N is for Novelty Horses

I've sort of been bumped into posting this before it was as authoritative as I'd hoped it would get, but there was a discussion about them elsewhere the other day, and I want to post the link to this here, to explain/illustrate what I said there!
 
This was in the long queue and has been building for a number of years, Chris Smith also helped with both images and links, he, having already sent a few loose ones, in his donation lots, over the years, and what's missing here today is the smallest sizes, which is how I encountered them first, as a small scale collector years ago, but they are all in storage!

So we'll start with those images from Chris, we've seen the horses before here, and mused on them, their purpose and origin, but this illustrates how useful they are, the figure here is a Starlux confederate officer, and while the horse is more of a pony, you'll ride anything three years into a war which is eating horses!
 
Also, his feet are too far forward of the stirrups, but how many toy solders fit even their invisible stirrups properly, other than Britains and their PVC ones in the better ranges (Eyes Right, Swoppets and the better farm stuff), and those where the hinted stirrup is moulded to the foot!
 
And it's the stirrups I've questioned before here; are they 'Western', Spanish, Mexican? Does anyone recognise them, I assume they are the heavy, shielded ones which are supposed to protect Cowboys and Gauchos' from cattle's horns?


This is one way we now know they were retailed over the years, and each plinth is slightly different, I may have some of the foals, loose, and probably damaged, in another bag of the 'Unknown Horses' zone, but I can't say for sure, I know I don't have any in the bags with the adult horses.
 
Mine, upper shots (busy desktop, just before Halloween a year ago), has lost its foal but the glue-marks are there for one, while the two eBay samples, lower images, are the same hoses pose, and foal, but with the foal positioned differently for both glueings!



Here's another way they seem to have been sold, but one suspects this is a wholesale thing, rather than retail, but it could have been for restocking a counter-top retail dispaly of some kind?
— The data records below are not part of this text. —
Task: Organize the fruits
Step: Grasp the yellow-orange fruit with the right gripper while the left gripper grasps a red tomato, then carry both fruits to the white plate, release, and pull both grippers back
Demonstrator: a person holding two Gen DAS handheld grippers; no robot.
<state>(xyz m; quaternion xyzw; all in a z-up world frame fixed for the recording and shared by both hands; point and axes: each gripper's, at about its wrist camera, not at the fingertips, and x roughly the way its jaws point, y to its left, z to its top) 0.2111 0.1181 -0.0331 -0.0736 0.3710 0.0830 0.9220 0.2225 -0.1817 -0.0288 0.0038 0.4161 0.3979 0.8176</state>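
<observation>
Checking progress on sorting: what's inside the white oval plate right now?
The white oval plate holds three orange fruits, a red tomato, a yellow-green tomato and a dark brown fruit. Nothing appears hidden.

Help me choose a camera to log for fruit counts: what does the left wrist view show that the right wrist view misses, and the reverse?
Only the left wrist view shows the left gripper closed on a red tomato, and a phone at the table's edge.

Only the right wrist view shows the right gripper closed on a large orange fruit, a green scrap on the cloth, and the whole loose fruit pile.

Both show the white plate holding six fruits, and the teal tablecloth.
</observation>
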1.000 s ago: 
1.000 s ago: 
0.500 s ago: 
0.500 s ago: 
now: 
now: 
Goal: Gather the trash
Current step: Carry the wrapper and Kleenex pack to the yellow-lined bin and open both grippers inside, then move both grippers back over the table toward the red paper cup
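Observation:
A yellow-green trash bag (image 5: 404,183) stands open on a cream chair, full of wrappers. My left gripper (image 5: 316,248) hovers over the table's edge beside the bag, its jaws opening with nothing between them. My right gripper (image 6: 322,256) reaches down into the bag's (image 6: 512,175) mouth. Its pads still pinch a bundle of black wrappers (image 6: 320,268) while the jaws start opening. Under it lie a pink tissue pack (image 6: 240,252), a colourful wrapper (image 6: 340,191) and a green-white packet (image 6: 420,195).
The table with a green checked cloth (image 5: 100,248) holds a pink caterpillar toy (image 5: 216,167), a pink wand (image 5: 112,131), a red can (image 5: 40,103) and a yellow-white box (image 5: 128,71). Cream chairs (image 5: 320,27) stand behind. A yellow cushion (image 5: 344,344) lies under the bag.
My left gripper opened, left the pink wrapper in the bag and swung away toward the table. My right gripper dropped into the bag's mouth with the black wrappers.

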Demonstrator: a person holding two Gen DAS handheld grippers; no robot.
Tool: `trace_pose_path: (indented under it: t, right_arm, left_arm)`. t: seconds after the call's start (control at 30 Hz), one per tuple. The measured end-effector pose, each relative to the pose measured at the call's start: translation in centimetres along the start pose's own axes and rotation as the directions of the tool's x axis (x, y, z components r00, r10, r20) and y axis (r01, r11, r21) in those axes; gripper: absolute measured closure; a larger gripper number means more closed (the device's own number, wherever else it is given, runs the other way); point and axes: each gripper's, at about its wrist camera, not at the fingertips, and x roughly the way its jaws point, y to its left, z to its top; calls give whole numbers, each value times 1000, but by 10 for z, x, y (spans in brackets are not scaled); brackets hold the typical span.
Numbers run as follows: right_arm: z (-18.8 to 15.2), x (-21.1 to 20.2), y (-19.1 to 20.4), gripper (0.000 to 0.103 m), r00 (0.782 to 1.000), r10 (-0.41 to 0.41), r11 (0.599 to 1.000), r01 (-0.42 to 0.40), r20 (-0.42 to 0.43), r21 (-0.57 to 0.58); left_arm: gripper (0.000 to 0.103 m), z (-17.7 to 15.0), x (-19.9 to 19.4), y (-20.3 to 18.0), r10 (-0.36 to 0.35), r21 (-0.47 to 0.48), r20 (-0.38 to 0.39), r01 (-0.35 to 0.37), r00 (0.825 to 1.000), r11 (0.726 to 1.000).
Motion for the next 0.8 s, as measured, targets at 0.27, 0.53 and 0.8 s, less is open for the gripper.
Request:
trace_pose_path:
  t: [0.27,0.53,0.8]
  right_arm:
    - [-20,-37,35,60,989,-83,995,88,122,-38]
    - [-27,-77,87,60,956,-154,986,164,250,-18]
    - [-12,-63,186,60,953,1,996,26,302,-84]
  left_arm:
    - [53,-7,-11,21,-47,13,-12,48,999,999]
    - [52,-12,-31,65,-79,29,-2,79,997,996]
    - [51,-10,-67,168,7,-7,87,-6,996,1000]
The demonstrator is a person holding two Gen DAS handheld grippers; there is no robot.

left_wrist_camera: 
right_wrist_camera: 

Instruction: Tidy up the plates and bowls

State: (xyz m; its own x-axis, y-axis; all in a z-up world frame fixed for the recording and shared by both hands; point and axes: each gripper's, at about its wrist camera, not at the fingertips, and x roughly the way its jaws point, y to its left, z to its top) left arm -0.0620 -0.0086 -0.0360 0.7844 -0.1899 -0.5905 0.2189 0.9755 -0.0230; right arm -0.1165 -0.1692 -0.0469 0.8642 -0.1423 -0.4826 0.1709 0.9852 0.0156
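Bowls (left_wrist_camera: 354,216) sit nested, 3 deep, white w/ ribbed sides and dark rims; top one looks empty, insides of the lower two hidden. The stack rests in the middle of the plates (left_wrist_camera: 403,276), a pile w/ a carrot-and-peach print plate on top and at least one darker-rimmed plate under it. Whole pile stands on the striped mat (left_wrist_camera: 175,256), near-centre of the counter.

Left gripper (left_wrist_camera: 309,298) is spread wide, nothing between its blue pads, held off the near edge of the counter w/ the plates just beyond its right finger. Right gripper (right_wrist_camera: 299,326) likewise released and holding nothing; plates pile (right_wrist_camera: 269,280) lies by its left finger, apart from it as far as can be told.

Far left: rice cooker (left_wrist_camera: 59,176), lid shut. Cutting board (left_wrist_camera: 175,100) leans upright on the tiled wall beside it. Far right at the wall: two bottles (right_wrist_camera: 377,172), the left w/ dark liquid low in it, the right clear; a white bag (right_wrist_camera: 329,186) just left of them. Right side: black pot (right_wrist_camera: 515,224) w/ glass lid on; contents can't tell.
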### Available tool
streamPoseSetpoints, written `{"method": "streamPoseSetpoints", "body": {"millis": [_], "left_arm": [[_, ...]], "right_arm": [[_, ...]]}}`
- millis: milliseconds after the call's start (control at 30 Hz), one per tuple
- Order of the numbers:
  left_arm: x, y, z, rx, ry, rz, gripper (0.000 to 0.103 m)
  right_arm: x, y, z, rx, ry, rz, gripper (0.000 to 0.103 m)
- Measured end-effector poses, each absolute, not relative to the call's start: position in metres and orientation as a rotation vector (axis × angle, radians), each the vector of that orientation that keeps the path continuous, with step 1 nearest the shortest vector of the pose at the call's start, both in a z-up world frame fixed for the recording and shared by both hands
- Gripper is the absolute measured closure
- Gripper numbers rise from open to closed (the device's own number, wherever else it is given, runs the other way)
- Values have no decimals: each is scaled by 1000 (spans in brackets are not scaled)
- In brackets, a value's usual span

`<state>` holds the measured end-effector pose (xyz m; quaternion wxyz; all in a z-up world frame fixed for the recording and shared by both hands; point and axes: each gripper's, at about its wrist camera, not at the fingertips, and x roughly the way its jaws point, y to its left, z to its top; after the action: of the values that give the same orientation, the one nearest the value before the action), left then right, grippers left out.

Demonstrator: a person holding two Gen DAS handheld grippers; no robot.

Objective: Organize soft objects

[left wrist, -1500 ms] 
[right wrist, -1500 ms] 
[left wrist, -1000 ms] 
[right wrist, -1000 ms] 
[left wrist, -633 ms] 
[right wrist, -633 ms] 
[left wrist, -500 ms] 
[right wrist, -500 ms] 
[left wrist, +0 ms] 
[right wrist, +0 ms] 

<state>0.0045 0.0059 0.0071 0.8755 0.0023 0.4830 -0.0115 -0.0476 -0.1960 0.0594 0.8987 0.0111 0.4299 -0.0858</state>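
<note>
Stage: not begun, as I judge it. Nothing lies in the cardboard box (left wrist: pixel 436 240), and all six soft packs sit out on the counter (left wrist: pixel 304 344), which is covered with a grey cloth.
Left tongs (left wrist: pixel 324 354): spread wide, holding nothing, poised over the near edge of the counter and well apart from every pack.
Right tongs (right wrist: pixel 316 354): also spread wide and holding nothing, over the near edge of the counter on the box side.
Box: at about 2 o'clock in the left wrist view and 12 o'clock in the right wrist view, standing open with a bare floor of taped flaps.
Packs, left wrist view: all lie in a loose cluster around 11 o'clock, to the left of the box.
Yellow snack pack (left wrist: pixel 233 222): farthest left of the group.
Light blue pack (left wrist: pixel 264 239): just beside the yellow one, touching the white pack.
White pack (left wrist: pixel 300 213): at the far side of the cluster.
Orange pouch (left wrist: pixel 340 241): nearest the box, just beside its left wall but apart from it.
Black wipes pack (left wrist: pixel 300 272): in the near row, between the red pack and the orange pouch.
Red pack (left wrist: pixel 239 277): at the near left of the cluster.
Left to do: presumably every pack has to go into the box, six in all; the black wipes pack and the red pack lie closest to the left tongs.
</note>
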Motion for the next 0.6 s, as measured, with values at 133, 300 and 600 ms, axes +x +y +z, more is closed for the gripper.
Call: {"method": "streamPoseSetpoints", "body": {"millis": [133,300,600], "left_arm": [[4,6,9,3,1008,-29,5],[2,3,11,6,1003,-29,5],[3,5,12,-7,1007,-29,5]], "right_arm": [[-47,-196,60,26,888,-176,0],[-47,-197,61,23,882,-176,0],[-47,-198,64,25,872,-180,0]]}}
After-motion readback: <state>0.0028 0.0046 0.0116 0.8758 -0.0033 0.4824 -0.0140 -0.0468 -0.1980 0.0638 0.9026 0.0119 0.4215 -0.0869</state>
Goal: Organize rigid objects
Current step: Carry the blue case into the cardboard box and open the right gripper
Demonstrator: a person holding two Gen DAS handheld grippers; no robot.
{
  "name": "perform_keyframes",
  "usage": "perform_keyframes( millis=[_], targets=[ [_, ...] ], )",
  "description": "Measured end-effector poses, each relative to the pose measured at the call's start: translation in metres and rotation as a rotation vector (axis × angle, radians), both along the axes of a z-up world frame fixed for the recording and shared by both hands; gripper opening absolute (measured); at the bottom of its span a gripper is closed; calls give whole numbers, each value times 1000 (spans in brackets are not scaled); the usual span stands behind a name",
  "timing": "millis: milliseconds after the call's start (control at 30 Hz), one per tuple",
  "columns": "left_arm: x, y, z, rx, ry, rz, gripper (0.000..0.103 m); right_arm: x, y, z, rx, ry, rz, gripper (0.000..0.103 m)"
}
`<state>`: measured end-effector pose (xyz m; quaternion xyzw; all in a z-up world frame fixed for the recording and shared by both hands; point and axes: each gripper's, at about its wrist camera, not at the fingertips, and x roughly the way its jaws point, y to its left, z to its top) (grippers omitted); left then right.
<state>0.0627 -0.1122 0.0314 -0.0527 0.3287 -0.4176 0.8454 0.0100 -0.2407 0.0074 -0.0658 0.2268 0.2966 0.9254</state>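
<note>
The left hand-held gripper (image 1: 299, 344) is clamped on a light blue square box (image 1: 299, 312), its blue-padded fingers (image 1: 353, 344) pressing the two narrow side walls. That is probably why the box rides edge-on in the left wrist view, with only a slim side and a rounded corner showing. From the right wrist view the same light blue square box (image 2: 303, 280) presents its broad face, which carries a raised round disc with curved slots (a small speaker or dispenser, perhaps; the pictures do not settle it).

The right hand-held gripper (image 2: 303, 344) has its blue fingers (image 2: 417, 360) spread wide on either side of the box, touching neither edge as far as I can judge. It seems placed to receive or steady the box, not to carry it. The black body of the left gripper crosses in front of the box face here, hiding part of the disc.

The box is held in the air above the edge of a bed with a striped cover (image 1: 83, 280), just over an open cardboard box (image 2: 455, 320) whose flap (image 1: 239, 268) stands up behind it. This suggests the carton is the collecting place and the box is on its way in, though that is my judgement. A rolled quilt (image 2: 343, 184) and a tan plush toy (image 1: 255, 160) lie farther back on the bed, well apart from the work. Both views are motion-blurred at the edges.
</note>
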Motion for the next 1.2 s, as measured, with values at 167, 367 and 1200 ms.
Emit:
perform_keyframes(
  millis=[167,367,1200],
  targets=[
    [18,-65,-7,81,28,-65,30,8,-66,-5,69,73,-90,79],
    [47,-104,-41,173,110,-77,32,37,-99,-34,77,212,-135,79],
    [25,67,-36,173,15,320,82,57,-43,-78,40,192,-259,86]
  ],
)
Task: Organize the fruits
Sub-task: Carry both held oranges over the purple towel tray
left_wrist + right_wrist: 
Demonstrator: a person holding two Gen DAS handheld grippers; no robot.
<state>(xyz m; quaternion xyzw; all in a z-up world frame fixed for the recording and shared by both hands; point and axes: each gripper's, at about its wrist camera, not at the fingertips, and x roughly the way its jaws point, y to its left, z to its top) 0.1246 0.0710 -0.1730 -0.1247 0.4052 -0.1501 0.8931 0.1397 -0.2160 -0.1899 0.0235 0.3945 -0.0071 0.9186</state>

The final shot is missing three of the variants, which, if you study the upper shot, you will quickly work out are 3-each of two poses (standing and walking slowly), for 6-each of six colourways.
 
As well as shop stock, this is probably how they were sent-on to whoever was creating the plinthed novelties, or [slightly brittle] key-rings, or however else they were sold? Which is the next remaining question, how and when were they sold?
 
Do you remember encountering them? I'm guessing maybe places like the gift shop at The Alamo might have been a likely venue, mid-1970s? But could you find them in the tourist areas of Hong Kong itself? Other Wild West venues, were they aimed at girls maybe - you know "Collect all twelve types, open Bank Holiday Monday!", that kind of thing? Were there larger multi-animal plinths, or smaller single-adult versions?
 
The evidence of a missing foal on mine, and another colourway.

As I say there are two poses, at least four sizes (the spotted one here is a bit larger than the other three), one of which is definitely missing from this post, but there may be two in the smaller scales for five and two missing?
 
There are more colourways than are to be found in the stock-box above, and the adults are far more common survivors than the foals, the predominance of the standing pose in this post may be accidental, rather than true across the line?
 
They are not particularly rare, although undamaged plinth types are uncommon, and they are a hard polystyrene, both materially and paintwise similar to the LB (Lik Be) fox, or Culpitt 'Funnymals', which could be a clue to the maker for these horses; clearly sold as several types of novelty or tourist keepsake? What can you add?